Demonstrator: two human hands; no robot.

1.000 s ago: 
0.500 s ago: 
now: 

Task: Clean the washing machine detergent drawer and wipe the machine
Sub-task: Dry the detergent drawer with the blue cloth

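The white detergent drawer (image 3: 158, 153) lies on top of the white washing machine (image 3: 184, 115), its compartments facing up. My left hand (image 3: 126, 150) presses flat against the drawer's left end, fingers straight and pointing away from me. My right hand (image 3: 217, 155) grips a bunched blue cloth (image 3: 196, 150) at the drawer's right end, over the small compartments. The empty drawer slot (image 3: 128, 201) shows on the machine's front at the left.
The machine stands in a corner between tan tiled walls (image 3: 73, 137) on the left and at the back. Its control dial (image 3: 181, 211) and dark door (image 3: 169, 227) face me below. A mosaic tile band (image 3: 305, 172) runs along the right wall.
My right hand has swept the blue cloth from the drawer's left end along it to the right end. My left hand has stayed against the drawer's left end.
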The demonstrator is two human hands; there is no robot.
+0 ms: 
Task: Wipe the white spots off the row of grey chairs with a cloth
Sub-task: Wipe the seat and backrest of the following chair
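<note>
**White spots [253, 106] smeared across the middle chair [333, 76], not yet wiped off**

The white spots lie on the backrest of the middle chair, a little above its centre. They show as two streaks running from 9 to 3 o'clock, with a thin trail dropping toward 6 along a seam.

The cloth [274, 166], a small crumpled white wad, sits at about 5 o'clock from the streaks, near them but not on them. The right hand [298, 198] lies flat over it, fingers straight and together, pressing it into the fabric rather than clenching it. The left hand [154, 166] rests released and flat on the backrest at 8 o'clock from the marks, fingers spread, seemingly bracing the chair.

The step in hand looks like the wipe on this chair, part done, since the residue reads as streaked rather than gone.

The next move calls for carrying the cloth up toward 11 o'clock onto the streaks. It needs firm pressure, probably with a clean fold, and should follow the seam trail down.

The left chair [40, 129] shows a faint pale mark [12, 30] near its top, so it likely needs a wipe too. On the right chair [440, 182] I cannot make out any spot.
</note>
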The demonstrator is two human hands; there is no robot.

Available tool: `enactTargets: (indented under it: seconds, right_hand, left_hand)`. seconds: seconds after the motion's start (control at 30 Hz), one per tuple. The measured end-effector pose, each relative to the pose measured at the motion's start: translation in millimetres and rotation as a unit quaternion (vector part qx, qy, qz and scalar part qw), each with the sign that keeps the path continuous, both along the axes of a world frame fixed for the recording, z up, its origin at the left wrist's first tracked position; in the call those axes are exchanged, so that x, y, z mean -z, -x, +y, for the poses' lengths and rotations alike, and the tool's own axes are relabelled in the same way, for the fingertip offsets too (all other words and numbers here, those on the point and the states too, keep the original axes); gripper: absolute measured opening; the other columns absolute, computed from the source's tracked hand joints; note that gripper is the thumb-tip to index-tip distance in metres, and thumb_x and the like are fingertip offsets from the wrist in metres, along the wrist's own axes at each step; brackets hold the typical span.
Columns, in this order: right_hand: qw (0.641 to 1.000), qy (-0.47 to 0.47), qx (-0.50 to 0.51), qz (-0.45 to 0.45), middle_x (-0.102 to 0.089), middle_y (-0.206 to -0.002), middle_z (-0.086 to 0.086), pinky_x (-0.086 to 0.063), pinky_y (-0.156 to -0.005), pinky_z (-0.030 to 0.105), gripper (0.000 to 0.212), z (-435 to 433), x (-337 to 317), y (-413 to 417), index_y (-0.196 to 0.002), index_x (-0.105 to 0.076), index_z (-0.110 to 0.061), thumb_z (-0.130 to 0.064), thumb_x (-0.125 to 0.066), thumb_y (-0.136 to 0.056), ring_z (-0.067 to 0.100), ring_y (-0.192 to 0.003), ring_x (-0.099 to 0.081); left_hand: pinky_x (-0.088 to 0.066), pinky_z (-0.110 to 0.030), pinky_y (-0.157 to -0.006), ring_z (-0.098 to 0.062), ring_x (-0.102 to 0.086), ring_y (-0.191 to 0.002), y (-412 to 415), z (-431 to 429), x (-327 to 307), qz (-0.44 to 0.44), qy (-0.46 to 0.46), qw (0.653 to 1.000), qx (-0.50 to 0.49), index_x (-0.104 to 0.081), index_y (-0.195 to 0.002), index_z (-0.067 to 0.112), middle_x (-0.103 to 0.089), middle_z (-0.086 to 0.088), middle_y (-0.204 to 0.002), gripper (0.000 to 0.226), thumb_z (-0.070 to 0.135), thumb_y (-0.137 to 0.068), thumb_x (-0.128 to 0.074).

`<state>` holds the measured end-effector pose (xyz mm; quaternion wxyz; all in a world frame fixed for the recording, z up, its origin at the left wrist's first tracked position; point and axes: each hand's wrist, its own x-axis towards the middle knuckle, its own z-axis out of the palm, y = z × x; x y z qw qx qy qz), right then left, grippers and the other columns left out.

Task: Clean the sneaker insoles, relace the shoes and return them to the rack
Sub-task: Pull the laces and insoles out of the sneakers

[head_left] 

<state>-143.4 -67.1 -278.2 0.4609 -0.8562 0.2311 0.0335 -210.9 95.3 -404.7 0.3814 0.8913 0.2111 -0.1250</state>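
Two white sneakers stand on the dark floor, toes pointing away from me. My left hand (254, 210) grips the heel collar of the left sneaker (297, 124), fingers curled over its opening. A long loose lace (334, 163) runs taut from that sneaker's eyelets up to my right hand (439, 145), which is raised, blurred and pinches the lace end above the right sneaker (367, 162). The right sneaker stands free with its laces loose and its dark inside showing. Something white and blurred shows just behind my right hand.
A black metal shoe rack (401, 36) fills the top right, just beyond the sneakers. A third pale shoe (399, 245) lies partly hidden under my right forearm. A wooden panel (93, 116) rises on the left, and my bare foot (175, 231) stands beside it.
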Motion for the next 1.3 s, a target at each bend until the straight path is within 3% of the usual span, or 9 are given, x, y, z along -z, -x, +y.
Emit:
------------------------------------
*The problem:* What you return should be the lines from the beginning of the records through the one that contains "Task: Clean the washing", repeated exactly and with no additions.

*Answer box:*
Demonstrator: two human hands; no robot.

1.000 s ago: 
0.500 s ago: 
now: 

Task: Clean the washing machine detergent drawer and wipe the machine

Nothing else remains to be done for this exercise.